Indignación en Filipinas tras muerte de joven universitario durante “ritual de iniciación”

Indignación en Filipinas tras muerte de joven universitario durante “ritual de iniciación”

 

La violenta muerte de un joven tras recibir una paliza durante dos horas en un ritual de iniciación en una universidad de Manila ha conmocionado a la opinión pública filipina y ha acelerado el debate de prohibir o legislar más duramente contra estas prácticas.





Los hechos ocurrieron el pasado 19 de febrero, cuando John Matthew Salilig, de 24 años y que cursaba tercero de Ingeniería Química, fue apaleado por siete miembros de la fraternidad Tau Gamma Phi, de la Universidad de Adamson (Manila), durante el ritual de ingreso del joven, prácticas en ocasiones de extrema crueldad que se hacen pasar por novatadas.

Tras la paliza, que duró al menos dos horas, agravada por el hecho de que la víctima padecía entonces una infección estomacal y había vomitado durante y después del ritual, el estudiante se desmayó en el trayecto en coche de vuelta a casa y pereció, según el relato de uno de los detenidos, recogido por medios locales como ABS CBN.

Sus colegas de hermandad decidieron entonces enterrar el cuerpo, tras considerar quemarlo, y acabaron entregándose a la policía una semana después, tras la denuncia interpuesta por los hermanos del joven sobre su desaparición.

Los siete miembros de la fraternidad Tau Gamma Phi revelaron tras entregarse que enterraron el cuerpo en la ciudad de Cavite, a las afueras de Metro Manila.

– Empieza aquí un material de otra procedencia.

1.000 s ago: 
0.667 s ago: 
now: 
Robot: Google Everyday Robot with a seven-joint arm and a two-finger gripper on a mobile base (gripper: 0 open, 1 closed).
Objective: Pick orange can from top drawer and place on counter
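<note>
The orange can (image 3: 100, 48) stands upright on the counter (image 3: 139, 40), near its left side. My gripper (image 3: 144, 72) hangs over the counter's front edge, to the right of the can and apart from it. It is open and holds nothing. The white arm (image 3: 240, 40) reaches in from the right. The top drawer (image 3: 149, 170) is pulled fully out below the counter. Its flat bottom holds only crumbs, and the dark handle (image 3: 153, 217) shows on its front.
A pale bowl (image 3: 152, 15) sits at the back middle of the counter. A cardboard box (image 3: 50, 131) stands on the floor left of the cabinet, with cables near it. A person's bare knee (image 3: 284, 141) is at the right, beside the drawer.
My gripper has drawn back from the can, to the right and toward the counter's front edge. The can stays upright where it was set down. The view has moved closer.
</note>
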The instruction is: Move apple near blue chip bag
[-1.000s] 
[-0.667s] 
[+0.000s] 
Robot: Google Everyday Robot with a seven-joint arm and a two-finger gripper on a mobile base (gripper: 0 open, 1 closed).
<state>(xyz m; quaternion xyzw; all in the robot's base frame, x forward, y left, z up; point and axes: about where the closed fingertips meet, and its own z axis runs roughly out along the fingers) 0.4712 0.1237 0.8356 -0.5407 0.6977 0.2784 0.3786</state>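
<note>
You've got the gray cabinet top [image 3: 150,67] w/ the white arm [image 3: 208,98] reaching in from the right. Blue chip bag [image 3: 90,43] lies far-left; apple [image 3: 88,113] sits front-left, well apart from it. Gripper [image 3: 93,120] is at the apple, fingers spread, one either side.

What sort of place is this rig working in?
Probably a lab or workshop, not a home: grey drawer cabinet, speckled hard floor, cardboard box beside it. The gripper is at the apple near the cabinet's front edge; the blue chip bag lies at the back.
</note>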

La autopsia determinó el pasado 28 de febrero que el estudiante falleció por los severos golpes recibidos.

Por otro lado, el conductor del coche que supuestamente transportó el cuerpo de Salilig apareció muerto el pasado día 3 de marzo, y la policía investiga ahora si el individuo se suicidó o si fue asesinado también.

FRATERNIDADES POPULARES

Estos grupos de estudiantes, en los que todos los miembros son asignados un alias una vez pasan el ritual de iniciación, son muy populares en Filipinas; los últimos dos jefes de Estado formaron parte de uno en su juventud.

Pese a su fama, numerosas voces llevan reclamando la prohibición o regulación de estos ritos desde hace años, ya que desde el 2000 al menos 50 jóvenes han muerto durante las novatadas, señala ABS-CBN.

“No podréis graduaros, iréis directos a la cárcel. Vuestros padres ya saben que habéis desperdiciado vuestro futuro”, espetó el senador filipino Francis Tolentino el pasado miércoles en la Cámara alta, una sesión a la que asistieron los siete detenidos y el director de la universidad, con el objetivo de que que el escarnio público enviara un mensaje disuasorio a futuros posibles perpetradores.

Si bien Filipinas aprobó la “ley anti-novatadas” en 1995, la norma no ha frenado su práctica y el país debate qué más medidas se pueden tomar al respecto.